For compositions x ≥ 0.7, the hexagonal δ-phase is observed immediately after film fabrication. As previously observed for FAPI, increasing the annealing temperature to 180° C achieves full conversion to the perovskite α-phase for MA_1−xFA_xPbI₃, x ≥ 0.8.³² However, these films convert back to the hexagonal δ-phase within 30 minutes of exposure to air. Suppression of δ-phase formation was observed for x = 0.7.

The presence of small amounts of PbI₂ in the as-made films was found, for several values of x, to cause markedly increased rates of degradation. This was investigated further through the synthesis of x = 0.6 films that contained varying amounts of PbI₂ in the as-made thin films. PXD analysis of these films over a 10 day period following exposure to air showed the intensity of the PbI₂ (001) reflection grew most rapidly for samples that contained observable levels of PbI₂ in the as-made sample (see ESI S3†). It is apparent from the data that phase pure perovskite films are required to suppress the growth rates of PbI₂, as even trace amounts of PbI₂ present in as-made films markedly catalyse the rate of further PbI₂ formation. At the low moisture level used in this study neither sunlight nor laboratory lighting had a discernible effect on the rate of material degradation.

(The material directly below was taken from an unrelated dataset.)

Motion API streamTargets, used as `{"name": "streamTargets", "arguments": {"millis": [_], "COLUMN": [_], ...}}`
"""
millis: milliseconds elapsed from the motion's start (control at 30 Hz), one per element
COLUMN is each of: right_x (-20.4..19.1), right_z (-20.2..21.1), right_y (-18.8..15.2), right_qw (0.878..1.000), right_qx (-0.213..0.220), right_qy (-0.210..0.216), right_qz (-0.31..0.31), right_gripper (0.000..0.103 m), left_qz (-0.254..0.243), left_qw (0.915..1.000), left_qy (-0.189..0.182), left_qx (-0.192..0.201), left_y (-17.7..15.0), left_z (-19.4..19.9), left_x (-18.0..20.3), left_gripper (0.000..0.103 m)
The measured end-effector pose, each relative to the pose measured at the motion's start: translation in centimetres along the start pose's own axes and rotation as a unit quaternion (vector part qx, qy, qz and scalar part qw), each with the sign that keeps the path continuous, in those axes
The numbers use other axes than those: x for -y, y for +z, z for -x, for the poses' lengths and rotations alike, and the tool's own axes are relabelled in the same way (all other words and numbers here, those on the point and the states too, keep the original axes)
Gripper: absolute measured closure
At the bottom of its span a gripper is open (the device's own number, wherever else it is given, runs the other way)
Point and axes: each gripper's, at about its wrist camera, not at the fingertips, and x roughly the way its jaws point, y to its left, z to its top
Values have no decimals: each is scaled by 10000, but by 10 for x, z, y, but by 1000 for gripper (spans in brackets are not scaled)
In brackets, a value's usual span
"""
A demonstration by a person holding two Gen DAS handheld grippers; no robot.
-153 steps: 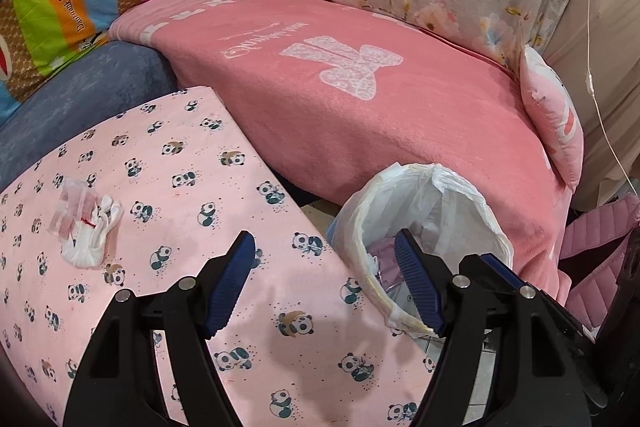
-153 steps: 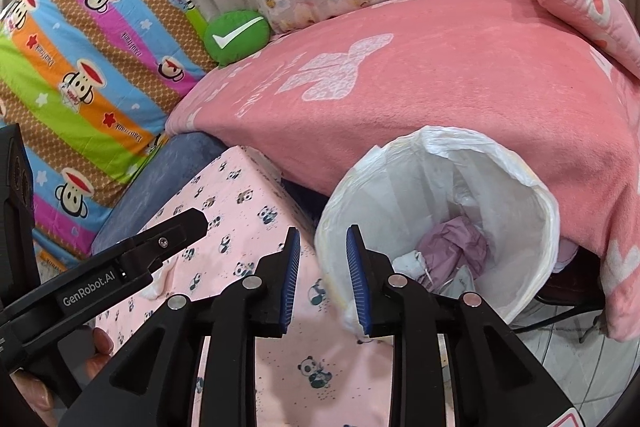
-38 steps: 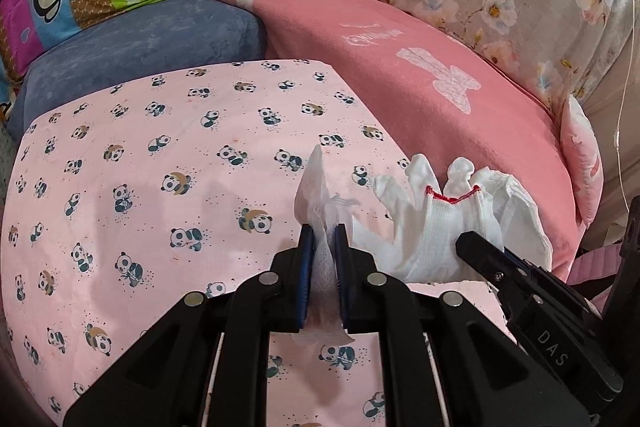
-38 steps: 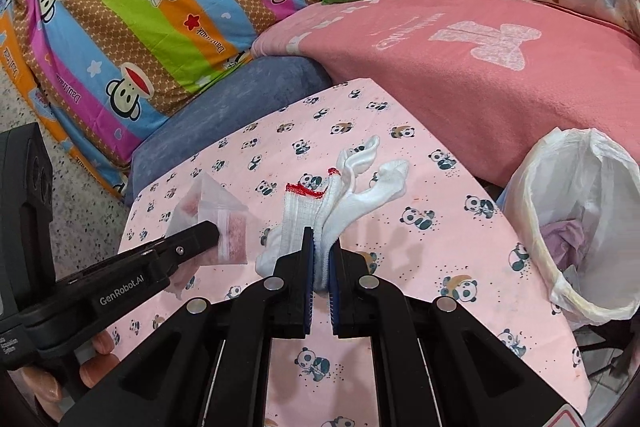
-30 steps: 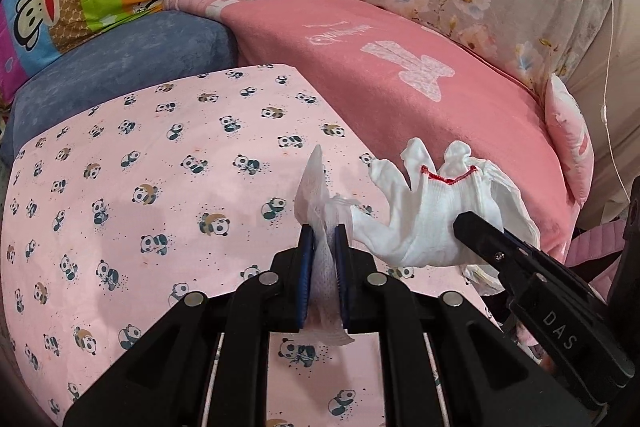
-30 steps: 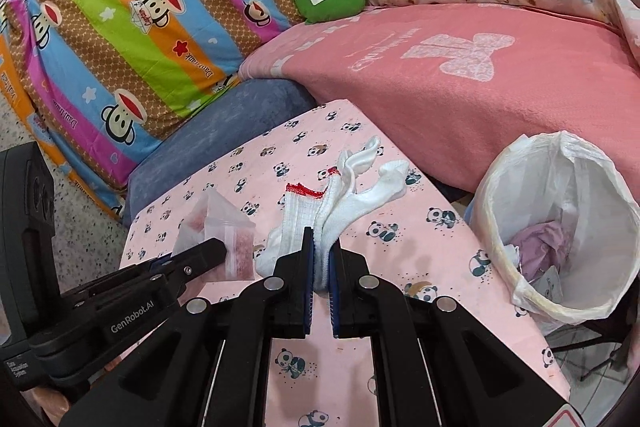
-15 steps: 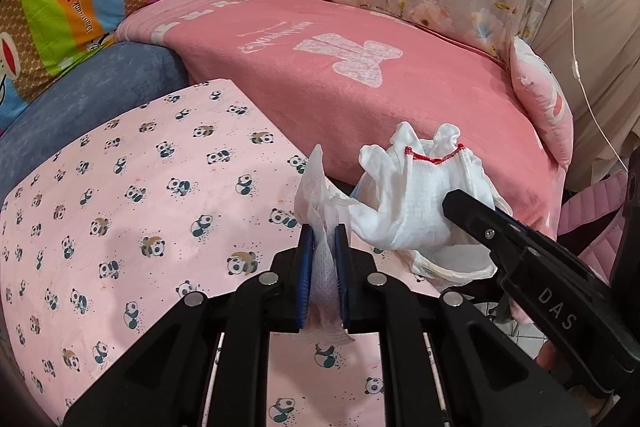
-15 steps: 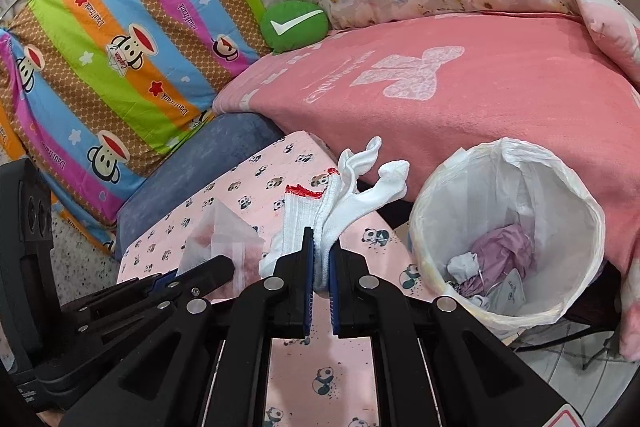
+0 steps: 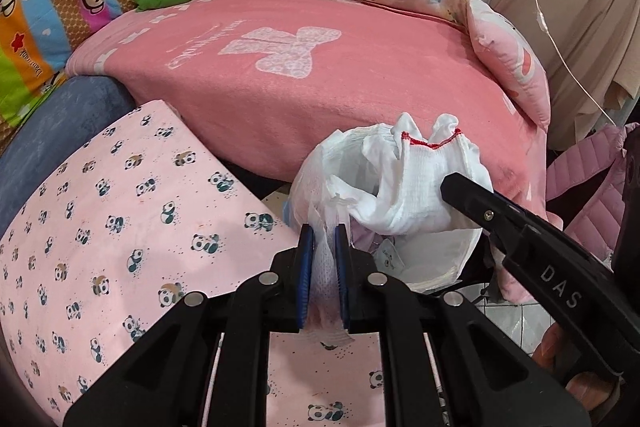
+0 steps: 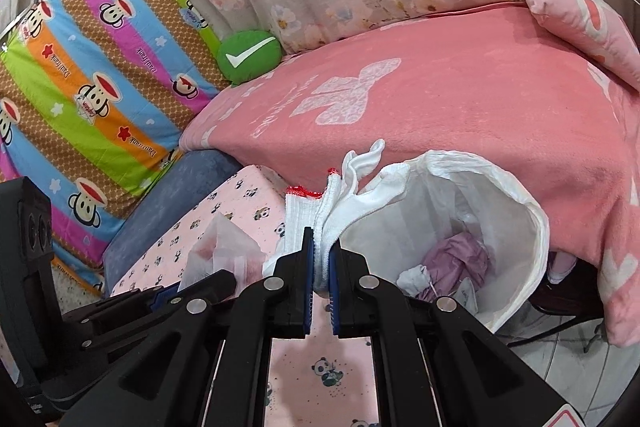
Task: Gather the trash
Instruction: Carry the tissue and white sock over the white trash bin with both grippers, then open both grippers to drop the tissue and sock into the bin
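The landmark is the trash bin [image 10: 516,227], a round container lined with a white plastic bag, standing on the floor between the panda-print table [image 9: 120,211] and the pink blanket [image 9: 320,79].

Left gripper [image 9: 323,227]: jaws nearly closed, clamped on a thin translucent wrapper [image 9: 326,267]. The wrapper projects above and below the blue pads. The gripper is at the table edge nearest the bin, with the wrapper just beside the bin rim.

Right gripper [image 10: 320,247]: jaws nearly closed, pinching a white knitted glove [image 10: 340,195] with red cuff trim. In the left wrist view the glove [image 9: 416,183] hangs over the bin opening, with its fingers drooping toward the liner. The right gripper [image 9: 452,187] enters that view from the right side of the bin.

Bin contents: a crumpled purple item [image 10: 456,259] and small white scraps lie at the bottom.

Behind the bin, a green cushion [image 10: 248,57] with a white tick mark sits at the far end of the blanket.
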Motion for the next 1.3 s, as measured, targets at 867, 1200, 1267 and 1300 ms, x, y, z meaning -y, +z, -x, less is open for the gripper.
{"name": "streamTargets", "arguments": {"millis": [867,1200,1267,1300], "right_x": [84,71,67,66], "right_z": [-13,-23,-24,-24], "right_y": [22,23,24,23], "right_qw": [9978,9985,9987,9987], "right_qx": [-6,-137,-146,-148], "right_qy": [-413,-385,-388,-390], "right_qz": [-509,-366,-302,-285], "right_gripper": [95,87,83,80], "left_qz": [-376,33,79,94], "left_qw": [9984,9996,9994,9993], "left_qy": [-183,224,307,345], "left_qx": [-382,-155,-117,-107], "left_y": [18,15,13,12], "left_z": [-58,-49,-47,-46], "left_x": [39,9,5,3], "left_gripper": [70,35,32,30]}}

The kinetics of the decomposition of thin films of MA_1−xFA_xPbI₃ 0.0 ≤ x ≤ 0.6 were investigated through analysis of the rate of PbI₂ phase formation. This was modelled through the following Johnson–Mehl–Avrami–Kolmogorov (JMAK) equation,

α = 1 − exp(−(kt)^m) (1)

where α is the phase fraction of the product, k is the rate constant, t is time and m is the Avrami exponent, the value of which depends on the crystallisation mechanism.³³ Phase fractions in the degrading films were initially estimated using Rietveld profile fitting of the PXD data. However, refinements for these highly textured orientated films resulted in phase fraction values with large errors. Therefore, the peak area (A) of the (001) PbI₂ reflection was used to approximate the extent of phase formation (α) as required for this analysis of the kinetics.

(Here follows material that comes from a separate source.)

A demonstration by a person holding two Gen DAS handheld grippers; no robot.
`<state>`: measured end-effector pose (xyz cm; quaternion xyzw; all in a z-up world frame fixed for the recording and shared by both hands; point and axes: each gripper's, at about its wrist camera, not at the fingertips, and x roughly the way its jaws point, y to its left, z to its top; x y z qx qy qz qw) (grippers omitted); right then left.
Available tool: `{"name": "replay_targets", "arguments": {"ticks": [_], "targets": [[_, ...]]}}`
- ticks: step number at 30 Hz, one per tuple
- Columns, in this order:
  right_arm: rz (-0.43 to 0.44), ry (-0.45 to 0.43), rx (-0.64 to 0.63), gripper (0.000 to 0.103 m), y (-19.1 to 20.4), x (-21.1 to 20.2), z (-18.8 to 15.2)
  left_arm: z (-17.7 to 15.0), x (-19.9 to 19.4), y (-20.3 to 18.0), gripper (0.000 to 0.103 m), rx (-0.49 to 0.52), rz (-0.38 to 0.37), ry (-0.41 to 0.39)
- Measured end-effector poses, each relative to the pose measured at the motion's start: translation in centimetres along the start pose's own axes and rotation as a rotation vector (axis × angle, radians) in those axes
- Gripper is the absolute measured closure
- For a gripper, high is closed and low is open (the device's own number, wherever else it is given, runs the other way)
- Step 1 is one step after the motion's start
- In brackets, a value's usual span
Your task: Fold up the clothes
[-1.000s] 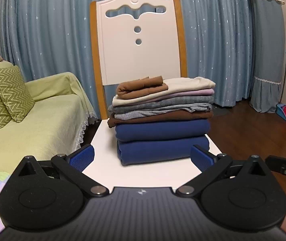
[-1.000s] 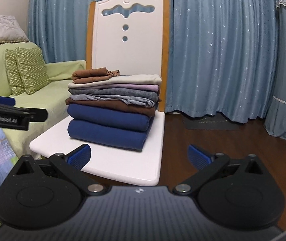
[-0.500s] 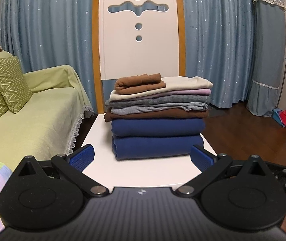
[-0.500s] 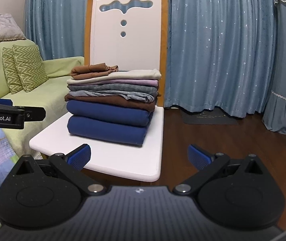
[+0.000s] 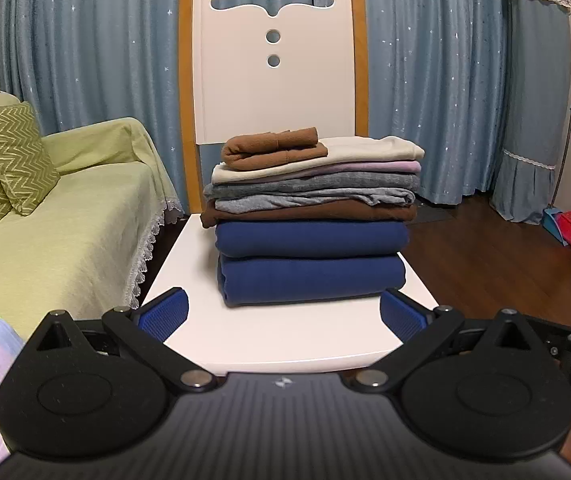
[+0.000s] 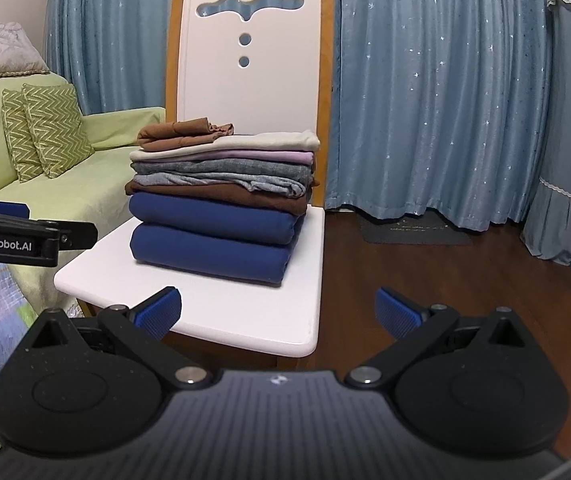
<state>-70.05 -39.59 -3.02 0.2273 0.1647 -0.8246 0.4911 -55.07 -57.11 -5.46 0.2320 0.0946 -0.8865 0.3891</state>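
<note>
While both handheld grippers hang spread and empty short of it, a neat stack of folded clothes (image 5: 311,216) sits on the seat of a white high-backed wooden chair with orange side rails (image 5: 273,92), set toward the backrest. Two thick navy blue folded pieces (image 5: 311,260) form the base, under a dark brown layer, two grey ones, a lilac one and a cream one, with a small rust-brown folded garment (image 5: 273,148) topping the left end. The left gripper (image 5: 283,314) faces the pile squarely, blue finger pads wide apart, nothing between them; the right gripper (image 6: 277,310) hangs over the seat's right front corner, equally released. Bare white seat lies between fingers and clothing. A lime-green covered sofa with lace trim (image 5: 57,216) and zigzag-patterned green cushions (image 5: 9,160) stands just left of the chair. Blue star-speckled curtains (image 6: 425,88) hang behind, above a dark wooden floor (image 6: 425,276).
</note>
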Motion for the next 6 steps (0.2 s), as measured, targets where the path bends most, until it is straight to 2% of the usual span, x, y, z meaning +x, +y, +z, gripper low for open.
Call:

From the JMAK equation a linear relationship is expected when plotting ln(t) with ln ln(1/1 − A) (Fig. 2). For x = 0.0–0.3 this linear relationship was observed up to 5 days. After this time, with very high levels of PbI₂ present, the change in the peak area of the (001) PbI₂ reflection is unlikely to be representative of the true phase fraction of PbI₂ present in the surface of the film. For x ≥ 0.4, with the lower levels of PbI₂ formed, the linearity was observed for the full duration of the 10 day study. Extracting the gradient and intercept of the linear model for each composition, x, a trend in rate constant modelled to a simple exponential decay can be observed (Fig. 3). It should be noted these results do not give absolute values for the rate constant of PbI₂ formation, due to the peak area approximation employed to yield the level of PbI₂. Nevertheless, the exponential decay seen in Fig. 3 demonstrates a clear trend of increasing resistance in MA_1−xFA_xPbI₃ film degradation to PbI₂ as x increases from 0.0 and approaches 0.6.

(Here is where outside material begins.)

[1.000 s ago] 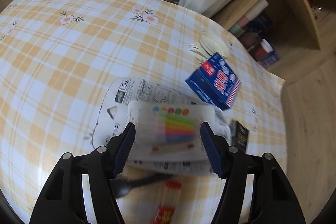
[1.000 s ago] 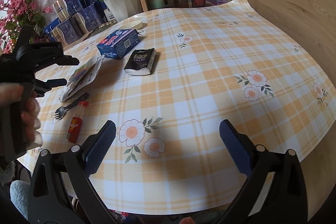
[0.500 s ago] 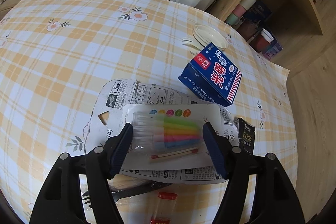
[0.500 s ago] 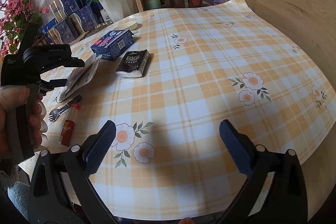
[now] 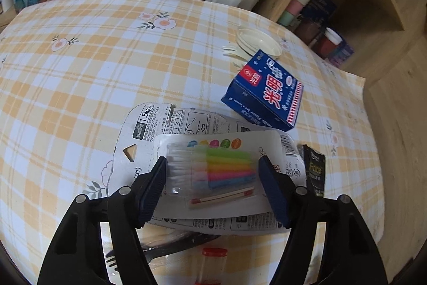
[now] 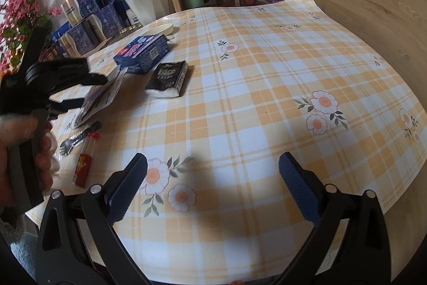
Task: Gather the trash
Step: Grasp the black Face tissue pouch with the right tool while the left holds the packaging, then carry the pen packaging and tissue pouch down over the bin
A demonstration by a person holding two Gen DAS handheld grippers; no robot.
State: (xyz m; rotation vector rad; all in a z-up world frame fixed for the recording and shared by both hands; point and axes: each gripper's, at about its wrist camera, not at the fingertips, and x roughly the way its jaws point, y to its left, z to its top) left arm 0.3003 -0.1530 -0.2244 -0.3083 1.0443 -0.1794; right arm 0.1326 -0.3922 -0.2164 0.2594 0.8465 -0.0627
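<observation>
Down by my left tongs the jaws have just been opening; they stand spread either side of the candle pack, pads not pressing. It lies on a white card on the bench. Nearer me are a fork and red tube; beyond, a blue box. My right tongs hang spread, empty.

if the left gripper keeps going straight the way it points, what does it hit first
Most likely the candle pack, which sits right between the fingers of the left gripper. It lies on a white backing card over the tablecloth. The remaining gap is hard to judge.
</observation>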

Fig. 2 Example Avrami plot for MA_0.5FA_0.5PbI₃. A linear relationship is observed when plotting ln(t) in hours and ln ln(1/1 − A), where the A is peak area under the PbI₂ (001) reflections in the X-ray diffraction patterns and t is time in hours. Similar plots were produced for each value of x.

Fig. 3 Rate constant equivalents for PbI₂ growth fitted using an exponential decay function, calculated by extracting the intercept and gradient of linear models in the JMAK kinetic plots (Fig. 2), plotted using the peak area of the (001) PbI₂ reflection as an approximation for the phase fraction of PbI₂ transformed.

The degradation routes observed for MA_1−xFA_xPbI₃ are summarised in Fig. 4. High rates of PbI₂ formation are found for x ≤ 0.3, although increasing the FA content strongly suppresses this decomposition pathway. For x ≥ 0.7 this decomposition route competes with a phase transformation to the hexagonal δ-phase.

Fig. 4 Schematic of the experimentally determined degradation routes of MA_1−xFA_xPbI₃ (0 ≤ x ≤ 1). MA-rich phases decompose to PbI₂ and the precursor iodide salts, while FA-rich phases convert to the yellow δ-phase. The routes are less favourable for the more stable x = 0.4 to 0.6 mixed cation phases. PbI₆ octahedra are shown in yellow, with I represented as purple spheres.

Morphology and crystallite size within the thin films are factors that might affect the degradation rate. Therefore SEM images were acquired for the as-prepared MA_1−xFA_xPbI₃ films (ESI S5†). For films with x increasing from 0.0 to 0.6 the morphology was very similar and the average crystallite size (a few microns) only increased slightly with increasing FA content. For films with x = 0.7, which coincides with the appearance of a portion of the hexagonal δ-phase, a very different crystallite morphology and much larger crystallite size was observed. Therefore it seems likely that thermodynamics, as opposed to film morphology, is a major factor contributing to the decomposition kinetics.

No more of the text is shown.